_Required action_
Locate, in the data below, the line that contains "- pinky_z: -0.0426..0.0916" and the line that contains "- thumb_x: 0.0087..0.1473"; reproduce exactly those two lines and every line between them, nothing more.

BEGIN Supplied data

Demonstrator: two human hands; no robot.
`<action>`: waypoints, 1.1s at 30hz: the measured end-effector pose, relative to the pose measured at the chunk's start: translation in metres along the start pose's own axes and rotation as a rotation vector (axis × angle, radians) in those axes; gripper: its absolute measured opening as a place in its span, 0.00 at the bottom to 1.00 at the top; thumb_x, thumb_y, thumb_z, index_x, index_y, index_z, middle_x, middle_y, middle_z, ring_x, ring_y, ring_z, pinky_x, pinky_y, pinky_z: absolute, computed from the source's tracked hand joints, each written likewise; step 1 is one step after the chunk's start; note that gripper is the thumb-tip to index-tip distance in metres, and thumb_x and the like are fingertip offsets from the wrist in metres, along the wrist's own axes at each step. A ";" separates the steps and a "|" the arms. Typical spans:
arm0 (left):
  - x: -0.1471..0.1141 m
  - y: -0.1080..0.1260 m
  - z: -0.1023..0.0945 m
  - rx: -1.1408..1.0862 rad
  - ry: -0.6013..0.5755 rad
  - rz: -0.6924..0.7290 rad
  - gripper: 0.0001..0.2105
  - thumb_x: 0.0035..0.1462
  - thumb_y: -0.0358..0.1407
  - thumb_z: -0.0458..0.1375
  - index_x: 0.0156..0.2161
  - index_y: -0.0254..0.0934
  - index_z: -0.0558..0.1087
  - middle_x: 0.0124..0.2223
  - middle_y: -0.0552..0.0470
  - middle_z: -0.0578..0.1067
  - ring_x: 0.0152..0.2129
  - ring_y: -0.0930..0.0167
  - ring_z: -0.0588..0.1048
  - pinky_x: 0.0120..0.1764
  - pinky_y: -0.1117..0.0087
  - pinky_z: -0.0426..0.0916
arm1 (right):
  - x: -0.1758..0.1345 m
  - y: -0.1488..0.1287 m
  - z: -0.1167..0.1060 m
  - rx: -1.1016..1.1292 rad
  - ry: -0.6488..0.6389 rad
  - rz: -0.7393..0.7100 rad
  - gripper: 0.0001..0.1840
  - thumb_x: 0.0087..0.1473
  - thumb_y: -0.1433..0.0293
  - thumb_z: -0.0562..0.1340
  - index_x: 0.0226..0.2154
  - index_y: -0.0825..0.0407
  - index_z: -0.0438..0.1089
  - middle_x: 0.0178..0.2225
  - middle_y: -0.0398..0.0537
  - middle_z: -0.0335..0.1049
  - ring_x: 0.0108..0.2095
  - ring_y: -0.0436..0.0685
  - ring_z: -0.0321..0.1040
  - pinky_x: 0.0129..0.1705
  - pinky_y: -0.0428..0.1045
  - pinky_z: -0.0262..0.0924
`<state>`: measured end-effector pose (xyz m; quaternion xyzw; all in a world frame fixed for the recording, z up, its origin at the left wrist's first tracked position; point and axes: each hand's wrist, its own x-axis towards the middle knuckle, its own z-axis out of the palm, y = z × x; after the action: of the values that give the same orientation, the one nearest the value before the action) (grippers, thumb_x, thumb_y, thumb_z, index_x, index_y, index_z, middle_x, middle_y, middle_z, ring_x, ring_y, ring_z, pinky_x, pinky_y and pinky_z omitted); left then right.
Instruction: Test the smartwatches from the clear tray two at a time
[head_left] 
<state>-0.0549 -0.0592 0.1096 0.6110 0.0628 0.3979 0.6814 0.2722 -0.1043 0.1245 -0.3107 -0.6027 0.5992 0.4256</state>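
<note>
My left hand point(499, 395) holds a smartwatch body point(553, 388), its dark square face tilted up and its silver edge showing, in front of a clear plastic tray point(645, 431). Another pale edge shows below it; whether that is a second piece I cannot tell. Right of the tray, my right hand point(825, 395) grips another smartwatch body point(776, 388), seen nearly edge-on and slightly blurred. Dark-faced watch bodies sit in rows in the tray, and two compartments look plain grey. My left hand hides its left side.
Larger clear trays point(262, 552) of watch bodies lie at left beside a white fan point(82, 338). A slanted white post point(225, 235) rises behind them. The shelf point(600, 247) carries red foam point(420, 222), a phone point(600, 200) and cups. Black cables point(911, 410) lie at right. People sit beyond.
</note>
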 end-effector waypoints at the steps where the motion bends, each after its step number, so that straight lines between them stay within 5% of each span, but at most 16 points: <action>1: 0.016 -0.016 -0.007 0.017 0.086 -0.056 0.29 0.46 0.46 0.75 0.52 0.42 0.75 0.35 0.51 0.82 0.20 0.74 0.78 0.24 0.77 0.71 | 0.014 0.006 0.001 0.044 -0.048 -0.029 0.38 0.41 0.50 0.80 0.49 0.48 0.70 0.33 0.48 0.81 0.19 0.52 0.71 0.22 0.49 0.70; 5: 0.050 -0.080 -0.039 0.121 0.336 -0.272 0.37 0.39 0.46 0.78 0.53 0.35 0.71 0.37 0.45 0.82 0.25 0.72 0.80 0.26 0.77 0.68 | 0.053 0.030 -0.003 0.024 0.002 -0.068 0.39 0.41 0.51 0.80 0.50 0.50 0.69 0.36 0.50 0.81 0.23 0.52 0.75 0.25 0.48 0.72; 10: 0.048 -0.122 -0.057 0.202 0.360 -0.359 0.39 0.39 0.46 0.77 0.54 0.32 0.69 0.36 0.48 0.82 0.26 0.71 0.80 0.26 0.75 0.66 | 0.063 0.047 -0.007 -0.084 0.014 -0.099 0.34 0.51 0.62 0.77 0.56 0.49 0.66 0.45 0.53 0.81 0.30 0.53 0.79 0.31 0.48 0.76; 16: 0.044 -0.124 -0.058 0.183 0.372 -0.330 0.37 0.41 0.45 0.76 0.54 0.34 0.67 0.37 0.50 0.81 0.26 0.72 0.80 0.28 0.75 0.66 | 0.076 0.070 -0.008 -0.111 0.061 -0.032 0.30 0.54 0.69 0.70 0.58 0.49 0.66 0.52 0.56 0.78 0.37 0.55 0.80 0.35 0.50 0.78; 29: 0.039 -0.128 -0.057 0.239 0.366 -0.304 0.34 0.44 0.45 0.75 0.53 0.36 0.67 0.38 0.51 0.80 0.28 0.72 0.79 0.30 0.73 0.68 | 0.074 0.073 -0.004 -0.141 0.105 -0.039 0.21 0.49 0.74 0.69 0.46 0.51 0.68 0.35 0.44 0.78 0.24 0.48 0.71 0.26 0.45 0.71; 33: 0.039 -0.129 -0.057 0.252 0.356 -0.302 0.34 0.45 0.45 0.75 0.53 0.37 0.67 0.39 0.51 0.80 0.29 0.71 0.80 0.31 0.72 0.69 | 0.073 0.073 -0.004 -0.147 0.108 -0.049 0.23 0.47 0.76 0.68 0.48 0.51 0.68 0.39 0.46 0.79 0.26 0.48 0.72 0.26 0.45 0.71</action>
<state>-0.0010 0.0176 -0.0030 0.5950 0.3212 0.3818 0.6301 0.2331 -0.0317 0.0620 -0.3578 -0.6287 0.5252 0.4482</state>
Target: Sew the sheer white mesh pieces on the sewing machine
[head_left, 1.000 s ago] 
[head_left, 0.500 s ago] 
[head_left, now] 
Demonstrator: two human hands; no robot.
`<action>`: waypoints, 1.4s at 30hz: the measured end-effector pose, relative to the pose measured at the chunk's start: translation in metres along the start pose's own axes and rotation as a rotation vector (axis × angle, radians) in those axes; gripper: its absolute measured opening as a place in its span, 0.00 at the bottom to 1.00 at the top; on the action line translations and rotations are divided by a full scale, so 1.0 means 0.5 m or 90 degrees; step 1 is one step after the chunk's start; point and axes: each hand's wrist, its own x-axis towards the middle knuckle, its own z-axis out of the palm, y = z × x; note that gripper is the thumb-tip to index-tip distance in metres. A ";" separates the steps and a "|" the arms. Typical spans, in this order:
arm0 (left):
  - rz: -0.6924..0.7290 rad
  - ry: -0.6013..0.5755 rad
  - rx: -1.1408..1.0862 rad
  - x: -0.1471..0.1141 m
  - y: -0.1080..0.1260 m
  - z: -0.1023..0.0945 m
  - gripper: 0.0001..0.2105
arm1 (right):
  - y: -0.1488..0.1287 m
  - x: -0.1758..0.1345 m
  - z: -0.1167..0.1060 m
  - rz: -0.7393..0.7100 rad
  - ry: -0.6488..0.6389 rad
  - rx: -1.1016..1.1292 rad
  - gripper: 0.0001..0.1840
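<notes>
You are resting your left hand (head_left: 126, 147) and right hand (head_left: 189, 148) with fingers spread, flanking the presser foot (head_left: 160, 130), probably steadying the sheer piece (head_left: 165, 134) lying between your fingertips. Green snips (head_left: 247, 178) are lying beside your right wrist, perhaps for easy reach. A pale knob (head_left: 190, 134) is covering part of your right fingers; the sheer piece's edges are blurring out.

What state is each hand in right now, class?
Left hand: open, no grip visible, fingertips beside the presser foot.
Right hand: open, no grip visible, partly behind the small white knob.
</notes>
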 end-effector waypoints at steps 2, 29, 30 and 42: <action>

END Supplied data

_The completed task_
  - pinky_z: -0.0426..0.0916
arm1 (right):
  - x: -0.1758..0.1345 m
  - y: -0.1488..0.1287 m
  - z: -0.1167..0.1060 m
  - rx: -1.1016..1.1292 rad
  - ry: -0.6488..0.6389 rad
  - rz: -0.7393..0.7100 rad
  - gripper: 0.0001..0.1840
  - thumb_x: 0.0087..0.1473

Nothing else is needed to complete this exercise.